I'm a big, fat cry baby ensconced in existential angst. For that reason, and since I have an actual diagnosis from a real doctor who says I'm bat-shit, I joined an online support group for equally disfunctional people. The group focuses on depression, which is by far the least interesting mental illness from which one can suffer. Schizophrenia and personality disorders are at least entertaining, and oddly compelling. When someone claims that the refrigerator is being used by the Department of Commerce to spy on the goings-on in their kitchen, you know you have the beginning of a story that is likely to heat up. Why is the DoC spying? Why the refridgerator? Is anyone in danger? Are any other appliances listening or giving orders?
The best part about being around a crazy son of a bitch is that the future is unpredictable. You may hear something insane, or you may get your nose bitten off like that guy in "Silence of the Lambs." Either way, your mind isn't likely to wander. It is the one virtue of madness.
Depression certainly qualifies as crazy. But the depressed person is very predictable, and has nothing of interest to relate.
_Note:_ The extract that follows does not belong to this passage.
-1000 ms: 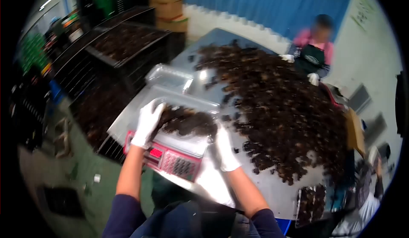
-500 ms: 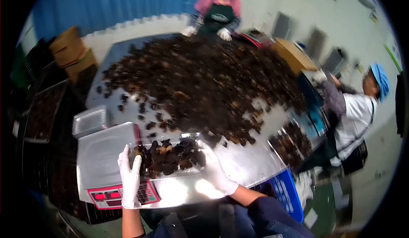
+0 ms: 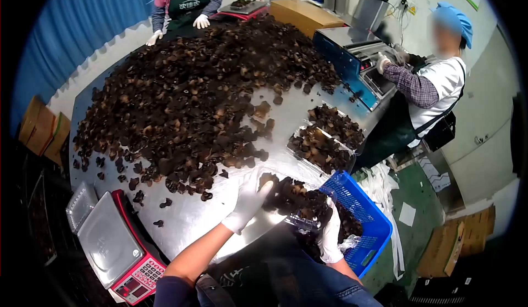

I say this as a bipolar fuck who knows depression, and has a personality disorder or two (or four). I'm not ranking on anyone here. Actually, that's one of the curses of depression. Your friends and family will run for the hills every time you emerge, disheveled and unshaven, from your flat. You radiate ennui and hopelessness and it's clear to everyone that you are a sad-sack who will:
1. Be unable to see the good in anything.
2. Think every negative thought, comment, and image is aimed at you.
3. Not stop talking about yourself and how much you suck.
4. Bore the life out of people, plants and animals.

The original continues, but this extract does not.